I read this op-ed in the Times today and it really got me thinking, so I thought I’d share it. Jennifer Delahunty Britz, dean of admissions at Kenyon College, explained how so many qualified women applying to college has flooded the pool and made it more difficult for women to get into top schools. The result is less qualified men can get into top schools easier than their counterparts. We saw this in my family this year as my sister managed to get rejected from the honors college I am in, despite having significantly higher grades than I did.
Still as a guy I got a little ticked off at the notion that getting accepted into colleges was easier for us. I got rejected from good schools as did my friends and I never noticed any visible difference between the schools guys and girls got into. The whole thing raised a lot of questions for me, so I am going to just throw these out there for discussion:
- If young women are better students and are outnumbering men on campuses, why have we not seen this translate into more women in leadership positions? Is this just old fashioned sexism or are there other issues in play?

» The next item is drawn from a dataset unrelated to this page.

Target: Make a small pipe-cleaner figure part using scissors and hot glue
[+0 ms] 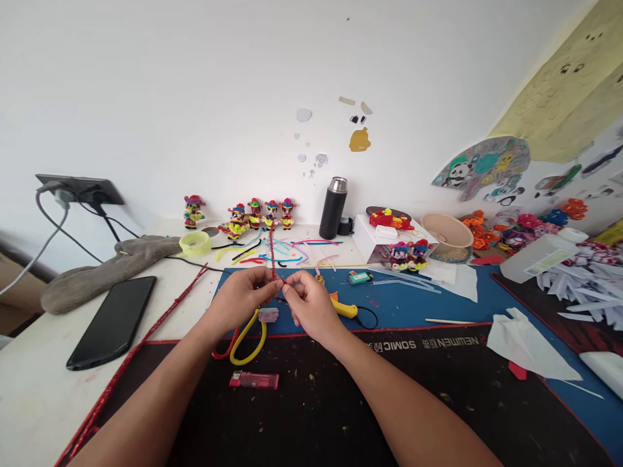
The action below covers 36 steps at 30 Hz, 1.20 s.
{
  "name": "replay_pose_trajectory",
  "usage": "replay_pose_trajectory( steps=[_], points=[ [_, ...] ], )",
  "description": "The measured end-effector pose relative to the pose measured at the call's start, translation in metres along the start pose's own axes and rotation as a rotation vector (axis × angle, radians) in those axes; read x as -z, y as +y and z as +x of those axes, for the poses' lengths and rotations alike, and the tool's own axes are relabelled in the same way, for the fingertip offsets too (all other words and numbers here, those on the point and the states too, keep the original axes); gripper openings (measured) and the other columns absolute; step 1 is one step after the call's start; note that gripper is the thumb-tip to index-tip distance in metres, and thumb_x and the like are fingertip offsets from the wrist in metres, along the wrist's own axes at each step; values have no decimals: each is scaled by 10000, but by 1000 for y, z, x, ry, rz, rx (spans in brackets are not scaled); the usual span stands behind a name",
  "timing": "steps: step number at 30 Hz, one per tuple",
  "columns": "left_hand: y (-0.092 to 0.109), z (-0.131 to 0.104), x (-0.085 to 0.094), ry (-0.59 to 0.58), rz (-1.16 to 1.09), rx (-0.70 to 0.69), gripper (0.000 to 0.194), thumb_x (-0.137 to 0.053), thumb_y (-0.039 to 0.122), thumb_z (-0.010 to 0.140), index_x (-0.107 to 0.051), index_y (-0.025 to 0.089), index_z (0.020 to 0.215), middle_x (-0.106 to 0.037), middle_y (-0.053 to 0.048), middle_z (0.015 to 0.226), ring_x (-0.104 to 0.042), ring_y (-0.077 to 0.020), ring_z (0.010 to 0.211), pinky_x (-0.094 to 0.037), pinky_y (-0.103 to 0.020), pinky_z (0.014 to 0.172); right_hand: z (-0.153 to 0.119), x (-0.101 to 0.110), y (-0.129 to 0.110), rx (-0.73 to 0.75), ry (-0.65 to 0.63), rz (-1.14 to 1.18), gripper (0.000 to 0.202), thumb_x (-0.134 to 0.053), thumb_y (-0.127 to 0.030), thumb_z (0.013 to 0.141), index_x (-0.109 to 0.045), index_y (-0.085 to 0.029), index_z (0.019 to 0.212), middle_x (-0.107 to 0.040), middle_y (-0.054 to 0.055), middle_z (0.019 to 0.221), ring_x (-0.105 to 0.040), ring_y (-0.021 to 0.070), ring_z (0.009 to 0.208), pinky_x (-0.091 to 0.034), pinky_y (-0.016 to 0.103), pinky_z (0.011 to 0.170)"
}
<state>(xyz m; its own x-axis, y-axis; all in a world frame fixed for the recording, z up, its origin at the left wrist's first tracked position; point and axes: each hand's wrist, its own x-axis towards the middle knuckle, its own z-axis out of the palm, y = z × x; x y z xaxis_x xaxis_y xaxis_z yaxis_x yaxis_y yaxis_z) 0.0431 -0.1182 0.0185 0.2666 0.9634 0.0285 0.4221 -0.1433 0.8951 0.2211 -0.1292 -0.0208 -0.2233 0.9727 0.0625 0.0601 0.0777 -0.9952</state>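
Observation:
My left hand (pixel 246 295) pinches a thin red fuzzy stem (pixel 273 256) that stands upright above the fingers. Close against it, my right hand (pixel 309 301) has thumb and index finger pressed together at the lower end of the same stem. Below the hands lie a yellow looped stem (pixel 263 340), a red one (pixel 221 353) beside it, and a small greyish-purple block (pixel 268 315). A red lighter (pixel 254 380) rests on the black mat (pixel 292 428). Just right of my right hand is a yellow-handled tool (pixel 345 309) with a black cord.
Small colourful figures (pixel 237 222) and a black flask (pixel 333 207) stand by the wall. At left are a phone (pixel 111 321), driftwood (pixel 111 272), a tape roll (pixel 195 243) and long red stems (pixel 160 318). A white box (pixel 365 243), bowl (pixel 445 230) and bottle (pixel 540 256) stand right.

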Motion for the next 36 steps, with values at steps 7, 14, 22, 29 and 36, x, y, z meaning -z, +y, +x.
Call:
replay_pose_trajectory(
  steps=[7,14,22,29,36],
  points=[
    [-3,-1,-8,56,20,10,372,-681,538,845,-567,214,702,-524,46,623,-430,-153,607,-323,-268,561,0,1,0,20,44,-150,77,-561,-295,962,-510,-249,927,-513,-104,548,-477,107,353,-314,220,372],
    [-3,1,-9,30,-42,13,424,-675,600,860,-587,212,713,-532,40,629,-434,-154,602,-320,-267,557,0,1,1,37,66,-162,82,-549,-308,965,-505,-249,929,-528,-101,546,-457,103,355,-283,222,390],
    [0,1,0,-45,-61,-4,388,-688,578,863,-634,208,760,-593,20,687,-519,-176,653,-398,-274,602,0,1,-3,-13,62,9,163,-600,-380,935,-499,-253,922,-475,-122,493,-422,106,327,-299,218,354],
    [0,-1,-3,-27,-49,-19,356,-661,548,875,-599,218,757,-570,34,662,-508,-172,627,-382,-272,582,-1,1,-4,23,70,-59,138,-587,-362,939,-515,-246,917,-484,-110,506,-450,107,355,-317,220,393],
    [-2,0,-1,-20,24,-35,334,-601,517,904,-548,221,757,-536,42,655,-459,-167,634,-350,-277,584,2,2,1,4,27,-38,156,-603,-392,959,-550,-246,974,-490,-110,537,-461,106,363,-331,218,380]
  ],
)
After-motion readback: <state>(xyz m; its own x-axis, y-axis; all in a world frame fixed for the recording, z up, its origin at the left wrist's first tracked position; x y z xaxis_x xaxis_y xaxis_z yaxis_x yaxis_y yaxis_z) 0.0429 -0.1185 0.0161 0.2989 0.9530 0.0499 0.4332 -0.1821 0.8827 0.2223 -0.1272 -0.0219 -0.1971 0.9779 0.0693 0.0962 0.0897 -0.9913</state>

- If talented candidates are being rejected purely because of lesser performance in metrics such as SATs and GPA, what good are these statistics? I found that very interesting, because I have heard that standardized testing and grading models typically favor girls’ learning styles.

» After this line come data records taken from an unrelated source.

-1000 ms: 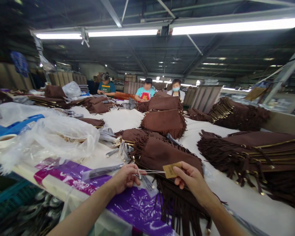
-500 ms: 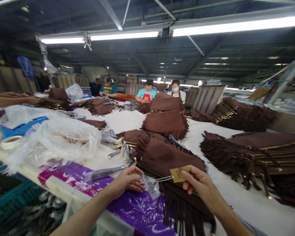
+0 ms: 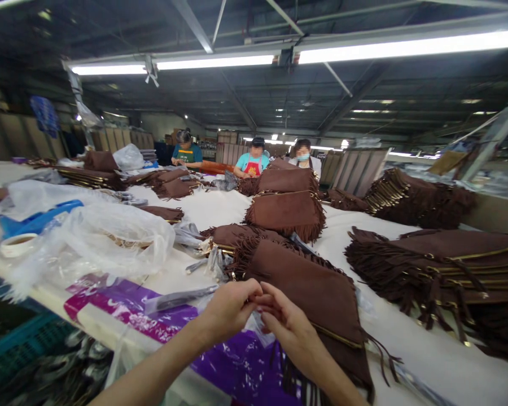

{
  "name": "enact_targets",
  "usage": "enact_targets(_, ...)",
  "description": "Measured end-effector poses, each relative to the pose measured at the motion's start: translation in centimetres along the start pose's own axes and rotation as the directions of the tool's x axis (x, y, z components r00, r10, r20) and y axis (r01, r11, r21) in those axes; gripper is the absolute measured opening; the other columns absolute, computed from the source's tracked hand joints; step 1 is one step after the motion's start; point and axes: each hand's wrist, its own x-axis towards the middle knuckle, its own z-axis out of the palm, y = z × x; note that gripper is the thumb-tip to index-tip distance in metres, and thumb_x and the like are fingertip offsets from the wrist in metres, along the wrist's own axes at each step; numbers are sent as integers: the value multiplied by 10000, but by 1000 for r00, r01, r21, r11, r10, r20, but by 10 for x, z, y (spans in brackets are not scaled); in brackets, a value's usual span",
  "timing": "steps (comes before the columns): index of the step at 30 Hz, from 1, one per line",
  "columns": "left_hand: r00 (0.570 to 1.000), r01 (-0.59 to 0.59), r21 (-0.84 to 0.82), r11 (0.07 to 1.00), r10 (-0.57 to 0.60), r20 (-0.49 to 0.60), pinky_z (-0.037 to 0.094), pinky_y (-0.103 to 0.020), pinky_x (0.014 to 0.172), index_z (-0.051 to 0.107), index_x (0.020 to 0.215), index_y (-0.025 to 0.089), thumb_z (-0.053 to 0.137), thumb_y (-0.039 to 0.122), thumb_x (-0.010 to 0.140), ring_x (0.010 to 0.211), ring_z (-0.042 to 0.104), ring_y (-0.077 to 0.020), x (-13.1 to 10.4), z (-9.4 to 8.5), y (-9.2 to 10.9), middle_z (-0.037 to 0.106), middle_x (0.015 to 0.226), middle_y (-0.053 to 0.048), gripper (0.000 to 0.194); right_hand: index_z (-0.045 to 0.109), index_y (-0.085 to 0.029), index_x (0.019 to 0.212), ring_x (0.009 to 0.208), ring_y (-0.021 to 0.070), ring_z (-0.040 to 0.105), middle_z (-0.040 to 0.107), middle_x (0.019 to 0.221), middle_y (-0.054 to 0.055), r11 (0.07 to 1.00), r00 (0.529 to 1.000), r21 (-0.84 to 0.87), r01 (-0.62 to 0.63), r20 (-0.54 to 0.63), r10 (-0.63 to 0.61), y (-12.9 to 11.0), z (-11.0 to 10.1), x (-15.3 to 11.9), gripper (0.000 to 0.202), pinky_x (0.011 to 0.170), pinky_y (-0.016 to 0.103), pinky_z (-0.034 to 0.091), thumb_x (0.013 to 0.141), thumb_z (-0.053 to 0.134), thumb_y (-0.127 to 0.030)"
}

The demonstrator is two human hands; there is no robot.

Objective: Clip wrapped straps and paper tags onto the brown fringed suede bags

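My left hand [image 3: 229, 309] and my right hand [image 3: 288, 322] meet at the fingertips over the near left edge of a brown fringed bag [image 3: 300, 282]. Both have their fingers bent in a pinch. Whatever lies between them is hidden, and the tan hang tag from before cannot be seen. The bag lies flat, its gold zip [image 3: 338, 336] along the near side and dark fringe hanging below. Beneath my wrists is a shiny purple plastic sheet [image 3: 237, 361]. A clear plastic wrapper [image 3: 260, 332] pokes out under the fingers.
More brown fringed bags [image 3: 285, 211] are piled behind, with a big stack [image 3: 449, 265] at right. Crumpled clear plastic [image 3: 122, 237], a tape roll [image 3: 19, 243] and a blue item [image 3: 40, 217] lie at left. A teal basket [image 3: 25, 344] stands below the table edge. Several people work across the table.
My right hand has moved left to meet my left hand, which rose slightly. The tan tag and its white string have gone from sight. A co-worker's arm at far left has left the view.
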Motion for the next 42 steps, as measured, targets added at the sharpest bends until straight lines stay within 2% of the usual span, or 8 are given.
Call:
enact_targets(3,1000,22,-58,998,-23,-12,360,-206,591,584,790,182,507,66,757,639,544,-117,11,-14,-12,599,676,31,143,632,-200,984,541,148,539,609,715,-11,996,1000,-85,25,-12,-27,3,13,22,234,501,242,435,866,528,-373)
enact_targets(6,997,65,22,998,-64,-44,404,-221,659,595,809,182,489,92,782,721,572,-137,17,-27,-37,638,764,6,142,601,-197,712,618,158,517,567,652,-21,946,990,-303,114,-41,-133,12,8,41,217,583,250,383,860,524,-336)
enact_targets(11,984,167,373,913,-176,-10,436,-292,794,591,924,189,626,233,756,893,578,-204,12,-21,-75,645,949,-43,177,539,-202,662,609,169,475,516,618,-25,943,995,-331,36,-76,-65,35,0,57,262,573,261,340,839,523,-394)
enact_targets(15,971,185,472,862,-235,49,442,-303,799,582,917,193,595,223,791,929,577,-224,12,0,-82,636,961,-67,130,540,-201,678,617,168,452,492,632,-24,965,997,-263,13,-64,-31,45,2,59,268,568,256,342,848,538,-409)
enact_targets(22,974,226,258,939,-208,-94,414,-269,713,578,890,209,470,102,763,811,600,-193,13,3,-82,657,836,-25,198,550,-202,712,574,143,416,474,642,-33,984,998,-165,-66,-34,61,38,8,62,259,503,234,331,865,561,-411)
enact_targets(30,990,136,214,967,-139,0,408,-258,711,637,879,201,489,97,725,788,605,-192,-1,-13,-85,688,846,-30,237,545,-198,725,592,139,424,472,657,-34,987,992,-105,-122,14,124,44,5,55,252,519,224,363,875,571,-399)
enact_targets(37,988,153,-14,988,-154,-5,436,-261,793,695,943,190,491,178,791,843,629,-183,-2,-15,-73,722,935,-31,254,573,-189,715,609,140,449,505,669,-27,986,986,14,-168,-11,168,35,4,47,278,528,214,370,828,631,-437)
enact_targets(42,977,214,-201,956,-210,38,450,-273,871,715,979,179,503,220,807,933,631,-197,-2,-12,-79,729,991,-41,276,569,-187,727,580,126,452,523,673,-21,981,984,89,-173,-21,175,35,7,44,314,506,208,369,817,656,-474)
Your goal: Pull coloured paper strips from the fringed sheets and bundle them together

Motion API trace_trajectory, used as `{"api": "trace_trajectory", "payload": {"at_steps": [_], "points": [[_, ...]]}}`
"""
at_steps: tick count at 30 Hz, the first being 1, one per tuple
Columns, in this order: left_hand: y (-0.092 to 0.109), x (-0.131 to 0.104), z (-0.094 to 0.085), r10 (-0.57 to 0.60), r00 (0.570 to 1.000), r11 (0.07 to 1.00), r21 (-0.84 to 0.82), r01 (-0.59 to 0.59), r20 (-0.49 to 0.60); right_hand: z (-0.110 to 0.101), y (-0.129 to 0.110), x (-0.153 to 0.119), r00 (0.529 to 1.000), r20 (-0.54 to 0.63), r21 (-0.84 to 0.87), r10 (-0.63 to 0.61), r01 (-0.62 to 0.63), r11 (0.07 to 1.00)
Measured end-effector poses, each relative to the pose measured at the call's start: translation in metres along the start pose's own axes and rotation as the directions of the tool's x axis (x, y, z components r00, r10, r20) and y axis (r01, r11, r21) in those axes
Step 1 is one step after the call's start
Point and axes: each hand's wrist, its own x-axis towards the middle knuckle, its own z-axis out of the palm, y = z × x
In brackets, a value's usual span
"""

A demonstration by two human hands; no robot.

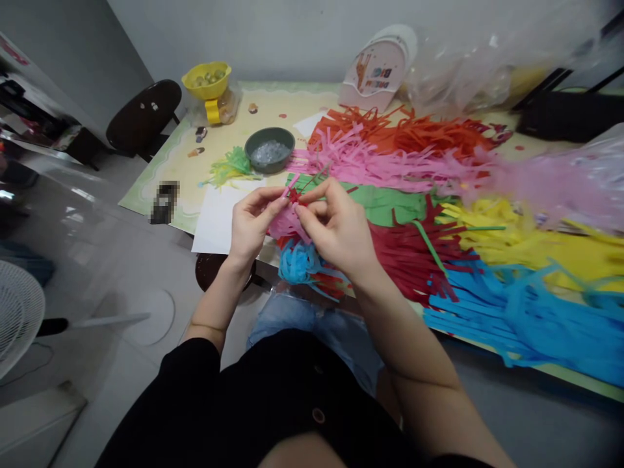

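Note:
Both hands meet over the table's near edge, pinching a bundle of cut paper strips between them. My left hand (253, 218) is closed on the pink paper strips (285, 224), thumb and forefinger at their gathered top. Opposite it, my right hand (336, 224) pinches at the same gathered top, where a bit of dark red paper and a thin strand show. Below the hands hangs a blue paper tassel (298, 261) with some red and orange strips. Exactly what lies between the right fingertips is hidden.
Fringed paper sheets in orange (404, 140), pink (370, 159), green (390, 205), dark red (409, 250), yellow (550, 240) and blue (526, 312) cover the table's right side. A dark bowl (270, 149) and green-yellow tassel (234, 166) lie beyond my hands. Left stands a fan (19, 312).

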Motion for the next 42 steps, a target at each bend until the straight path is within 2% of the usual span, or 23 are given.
{"api": "trace_trajectory", "payload": {"at_steps": [8,13,17,20,22,24,26,28,29,30,31,32,33,34,36,39,42], "points": [[-0.003,-0.001,0.000,0.051,0.999,0.998,0.043,-0.050,-0.010,-0.002,-0.002,0.002,0.998,0.032,0.034,0.059,-0.060,0.998],[0.000,-0.004,0.002,0.171,0.985,0.961,0.220,-0.168,0.008,-0.001,0.005,0.005,0.991,0.052,0.102,0.122,-0.127,0.987],[0.004,-0.007,-0.001,0.307,0.945,0.856,0.401,-0.327,0.116,-0.002,0.021,0.014,0.971,0.161,0.321,0.175,-0.219,0.921],[0.002,-0.013,-0.005,0.332,0.914,0.759,0.510,-0.405,0.232,-0.003,0.034,0.019,0.943,0.269,0.409,0.195,-0.295,0.863],[-0.001,-0.020,-0.009,0.277,0.915,0.683,0.610,-0.402,0.292,-0.003,0.041,0.021,0.953,0.234,0.352,0.192,-0.267,0.897],[-0.007,-0.024,-0.015,0.161,0.925,0.613,0.699,-0.368,0.345,-0.003,0.048,0.021,0.983,0.087,0.279,0.164,-0.183,0.943],[-0.014,-0.020,-0.025,-0.030,0.908,0.615,0.724,-0.312,0.418,-0.002,0.054,0.021,0.987,-0.075,0.294,0.141,-0.114,0.949],[-0.025,-0.003,-0.041,-0.264,0.812,0.715,0.671,-0.199,0.521,0.000,0.058,0.022,0.976,-0.158,0.367,0.149,-0.082,0.927],[-0.032,0.010,-0.050,-0.358,0.759,0.754,0.648,-0.109,0.544,0.001,0.060,0.023,0.975,-0.161,0.388,0.153,-0.080,0.918],[-0.040,0.026,-0.060,-0.429,0.731,0.760,0.650,-0.026,0.531,0.002,0.061,0.023,0.977,-0.147,0.392,0.156,-0.087,0.916],[-0.049,0.043,-0.070,-0.465,0.765,0.723,0.689,0.038,0.446,0.003,0.062,0.023,0.979,-0.125,0.393,0.159,-0.098,0.914],[-0.059,0.060,-0.078,-0.467,0.827,0.637,0.767,0.070,0.313,0.004,0.061,0.023,0.981,-0.101,0.398,0.166,-0.113,0.910],[-0.069,0.077,-0.086,-0.418,0.891,0.530,0.844,0.083,0.175,0.005,0.061,0.023,0.981,-0.082,0.409,0.174,-0.126,0.904],[-0.079,0.091,-0.092,-0.369,0.926,0.456,0.885,0.100,0.085,0.007,0.059,0.023,0.981,-0.072,0.424,0.180,-0.134,0.896],[-0.097,0.114,-0.099,-0.302,0.953,0.373,0.921,0.110,0.008,0.010,0.055,0.024,0.979,-0.074,0.454,0.187,-0.134,0.881],[-0.117,0.132,-0.105,-0.226,0.974,0.401,0.913,0.071,0.024,0.010,0.049,0.024,0.976,-0.090,0.475,0.199,-0.134,0.869],[-0.126,0.144,-0.112,-0.112,0.993,0.522,0.852,0.027,0.037,0.007,0.046,0.025,0.973,-0.081,0.459,0.215,-0.155,0.875]]}}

- Do they have the same problems at MIT and CalTech? Or is this a phenomena exclusive to liberal arts schools like Kenyon? Note I am not arguing that women cannot succeed in math or science. Fewer women study technical fields though, so perhaps the problem is all these strong applicants are interested in the same fields. Women in the sciences and technology is an important social challenge that we need to fix.
- Likewise, who is to say that the girls who are rejected from Kenyon and other schools can’t succeed elsewhere? I go to a large state-affiliated public school and am getting a first-class education. So I’m not crying a river for the girls who are stuck at a Big Ten school after getting the thin envelope from the Ivys.
- Back to over-qualified applicants, isn’t it kind of ridiculous how much “experience” some of these high school students have? I kind of find all these trips and councils and things that have been invented to bolster college applications ridiculous. They also favor people have the time and money to participate.
- Isn’t it just as alarming that young men are often weaker applicants, can we do anything to fix that? I don’t believe gender equity is a zero sum game and I think that there’s plenty that can be done to encourage academic achievement among boys that would keep them at least on a par with their counterparts.
I think those questions sum up my thoughts and I’d love to hear some answers if someone wants to comment. Higher education is one of the strengths of our country, but I think we could do an even better job. However, the one point I think we can all agree with Ms. Britz on is that getting the thin envelope sucks.